# Assignment
Which of the lines in the data mention the string "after"? List them all.

# Available records
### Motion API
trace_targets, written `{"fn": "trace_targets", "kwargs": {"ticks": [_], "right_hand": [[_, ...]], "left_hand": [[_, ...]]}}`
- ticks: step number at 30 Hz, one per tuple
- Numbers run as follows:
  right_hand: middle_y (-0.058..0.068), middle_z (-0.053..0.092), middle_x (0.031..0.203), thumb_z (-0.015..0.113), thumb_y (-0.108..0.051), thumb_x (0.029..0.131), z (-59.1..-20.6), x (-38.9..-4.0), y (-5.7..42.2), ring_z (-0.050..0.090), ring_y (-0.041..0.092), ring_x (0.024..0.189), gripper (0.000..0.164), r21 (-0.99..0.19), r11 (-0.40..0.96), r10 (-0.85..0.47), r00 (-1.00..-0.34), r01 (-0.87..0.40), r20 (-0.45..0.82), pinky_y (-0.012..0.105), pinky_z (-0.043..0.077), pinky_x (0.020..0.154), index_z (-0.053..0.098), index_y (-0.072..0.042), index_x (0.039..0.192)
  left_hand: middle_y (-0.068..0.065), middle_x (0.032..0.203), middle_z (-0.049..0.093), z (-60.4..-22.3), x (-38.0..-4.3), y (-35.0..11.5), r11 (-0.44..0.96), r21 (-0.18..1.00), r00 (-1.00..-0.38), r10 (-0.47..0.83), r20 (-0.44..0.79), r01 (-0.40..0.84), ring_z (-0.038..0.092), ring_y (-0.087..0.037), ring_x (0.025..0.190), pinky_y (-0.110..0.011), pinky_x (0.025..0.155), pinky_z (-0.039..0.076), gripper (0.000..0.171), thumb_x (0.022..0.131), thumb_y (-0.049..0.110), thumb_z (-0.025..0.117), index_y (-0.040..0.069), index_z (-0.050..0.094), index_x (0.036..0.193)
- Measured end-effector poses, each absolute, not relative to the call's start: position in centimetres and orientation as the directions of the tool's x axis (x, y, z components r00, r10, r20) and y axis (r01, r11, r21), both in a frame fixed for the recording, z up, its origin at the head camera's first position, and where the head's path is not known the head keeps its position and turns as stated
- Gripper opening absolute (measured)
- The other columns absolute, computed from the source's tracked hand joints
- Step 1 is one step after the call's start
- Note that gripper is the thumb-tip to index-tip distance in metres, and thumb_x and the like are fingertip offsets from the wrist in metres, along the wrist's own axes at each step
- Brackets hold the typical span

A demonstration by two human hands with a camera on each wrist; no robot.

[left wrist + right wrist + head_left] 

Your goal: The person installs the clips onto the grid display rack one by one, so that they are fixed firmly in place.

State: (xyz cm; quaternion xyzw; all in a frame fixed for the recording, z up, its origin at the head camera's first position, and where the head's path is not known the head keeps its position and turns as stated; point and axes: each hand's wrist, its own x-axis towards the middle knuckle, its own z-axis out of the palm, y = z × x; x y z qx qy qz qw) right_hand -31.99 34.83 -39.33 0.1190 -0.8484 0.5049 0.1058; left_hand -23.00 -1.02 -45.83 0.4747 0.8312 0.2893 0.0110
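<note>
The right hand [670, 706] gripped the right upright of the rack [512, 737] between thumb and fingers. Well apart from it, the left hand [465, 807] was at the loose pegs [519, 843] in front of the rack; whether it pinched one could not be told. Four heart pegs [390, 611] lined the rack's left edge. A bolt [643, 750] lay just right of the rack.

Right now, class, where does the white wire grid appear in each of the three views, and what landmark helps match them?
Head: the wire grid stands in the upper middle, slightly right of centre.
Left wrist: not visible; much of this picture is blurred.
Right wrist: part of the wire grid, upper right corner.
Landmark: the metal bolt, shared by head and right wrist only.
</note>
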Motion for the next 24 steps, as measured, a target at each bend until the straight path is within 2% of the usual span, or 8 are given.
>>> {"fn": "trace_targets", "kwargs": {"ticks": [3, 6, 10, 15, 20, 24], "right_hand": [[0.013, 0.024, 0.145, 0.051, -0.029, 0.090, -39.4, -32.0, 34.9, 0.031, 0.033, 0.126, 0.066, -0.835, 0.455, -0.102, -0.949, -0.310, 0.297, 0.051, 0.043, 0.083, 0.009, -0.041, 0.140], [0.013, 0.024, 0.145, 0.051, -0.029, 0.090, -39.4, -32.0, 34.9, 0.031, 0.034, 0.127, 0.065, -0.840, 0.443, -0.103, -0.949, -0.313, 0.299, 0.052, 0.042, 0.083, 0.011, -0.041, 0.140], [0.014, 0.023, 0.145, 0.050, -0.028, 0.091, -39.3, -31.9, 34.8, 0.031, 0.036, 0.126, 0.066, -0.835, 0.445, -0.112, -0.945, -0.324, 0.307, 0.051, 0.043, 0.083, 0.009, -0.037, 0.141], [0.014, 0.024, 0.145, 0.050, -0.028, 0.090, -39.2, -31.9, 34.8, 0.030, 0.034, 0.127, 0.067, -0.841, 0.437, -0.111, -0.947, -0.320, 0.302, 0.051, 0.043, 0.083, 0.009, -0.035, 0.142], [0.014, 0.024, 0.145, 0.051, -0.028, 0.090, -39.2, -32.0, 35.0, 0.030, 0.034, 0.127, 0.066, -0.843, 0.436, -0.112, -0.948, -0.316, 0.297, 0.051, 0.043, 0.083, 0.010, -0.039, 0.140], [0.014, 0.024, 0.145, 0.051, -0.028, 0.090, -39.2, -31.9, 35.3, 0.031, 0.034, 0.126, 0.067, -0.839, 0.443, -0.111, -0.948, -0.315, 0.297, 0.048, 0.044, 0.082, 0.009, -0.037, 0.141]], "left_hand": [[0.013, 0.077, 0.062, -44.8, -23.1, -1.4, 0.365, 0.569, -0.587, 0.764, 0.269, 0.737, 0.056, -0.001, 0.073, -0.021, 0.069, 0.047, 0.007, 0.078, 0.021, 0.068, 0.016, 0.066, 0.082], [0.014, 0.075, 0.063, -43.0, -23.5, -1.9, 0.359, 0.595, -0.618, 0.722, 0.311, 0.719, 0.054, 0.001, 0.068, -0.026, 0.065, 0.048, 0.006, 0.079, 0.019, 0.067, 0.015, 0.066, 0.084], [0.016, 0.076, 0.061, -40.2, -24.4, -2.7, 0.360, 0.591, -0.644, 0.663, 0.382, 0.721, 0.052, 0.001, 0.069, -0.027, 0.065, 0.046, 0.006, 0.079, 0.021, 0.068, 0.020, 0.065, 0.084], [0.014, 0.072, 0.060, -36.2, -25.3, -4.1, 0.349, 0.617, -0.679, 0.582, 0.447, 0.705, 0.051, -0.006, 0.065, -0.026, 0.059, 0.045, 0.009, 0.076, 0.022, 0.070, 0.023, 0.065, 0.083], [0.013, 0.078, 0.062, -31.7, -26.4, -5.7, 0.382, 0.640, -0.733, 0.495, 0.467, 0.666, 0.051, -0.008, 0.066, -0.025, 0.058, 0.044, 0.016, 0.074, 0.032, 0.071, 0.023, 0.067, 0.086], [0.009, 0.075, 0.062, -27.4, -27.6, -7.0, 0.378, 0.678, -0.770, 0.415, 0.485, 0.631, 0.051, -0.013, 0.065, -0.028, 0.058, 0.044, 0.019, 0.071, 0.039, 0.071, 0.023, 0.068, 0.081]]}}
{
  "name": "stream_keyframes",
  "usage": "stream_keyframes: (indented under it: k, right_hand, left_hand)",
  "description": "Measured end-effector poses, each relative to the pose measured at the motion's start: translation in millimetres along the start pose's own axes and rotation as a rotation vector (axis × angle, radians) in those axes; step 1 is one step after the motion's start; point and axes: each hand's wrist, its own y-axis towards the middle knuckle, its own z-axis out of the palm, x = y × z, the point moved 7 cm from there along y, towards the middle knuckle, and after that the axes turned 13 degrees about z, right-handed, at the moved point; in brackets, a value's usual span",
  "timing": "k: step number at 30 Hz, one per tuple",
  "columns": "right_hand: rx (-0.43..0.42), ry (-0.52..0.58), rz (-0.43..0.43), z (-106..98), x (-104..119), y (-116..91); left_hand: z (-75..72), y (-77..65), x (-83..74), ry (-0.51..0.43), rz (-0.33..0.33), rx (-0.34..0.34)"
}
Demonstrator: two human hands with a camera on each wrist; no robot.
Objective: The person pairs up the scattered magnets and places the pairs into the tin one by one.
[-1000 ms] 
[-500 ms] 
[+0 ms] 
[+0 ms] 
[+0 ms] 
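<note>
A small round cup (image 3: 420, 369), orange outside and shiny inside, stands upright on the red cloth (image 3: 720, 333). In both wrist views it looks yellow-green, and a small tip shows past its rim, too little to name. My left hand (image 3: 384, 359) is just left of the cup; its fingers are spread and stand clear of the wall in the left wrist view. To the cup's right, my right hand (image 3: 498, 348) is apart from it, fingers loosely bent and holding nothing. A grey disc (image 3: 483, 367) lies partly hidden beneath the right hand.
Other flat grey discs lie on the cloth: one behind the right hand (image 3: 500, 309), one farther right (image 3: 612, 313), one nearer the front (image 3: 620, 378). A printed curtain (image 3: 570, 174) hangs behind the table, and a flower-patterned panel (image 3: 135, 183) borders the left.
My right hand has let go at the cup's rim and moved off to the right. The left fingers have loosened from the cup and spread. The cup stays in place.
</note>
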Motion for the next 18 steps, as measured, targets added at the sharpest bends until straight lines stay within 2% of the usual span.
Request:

# Solution to this problem
- Step 1 is one step after the call's start
  "description": "Measured end-effector poses, each relative to the pose measured at the motion's start: translation in millimetres along the start pose's own axes and rotation as a rotation vector (axis × angle, radians) in those axes; step 1 is one step after the motion's start; point and axes: each hand's wrist, its own y-axis towards the middle knuckle, its own z-axis out of the palm, x = y × z, the point moved 7 cm from there along y, towards the middle knuckle, and after that the axes turned 13 degrees about z, right-handed, at the moved point; in brackets, a value's usual span",

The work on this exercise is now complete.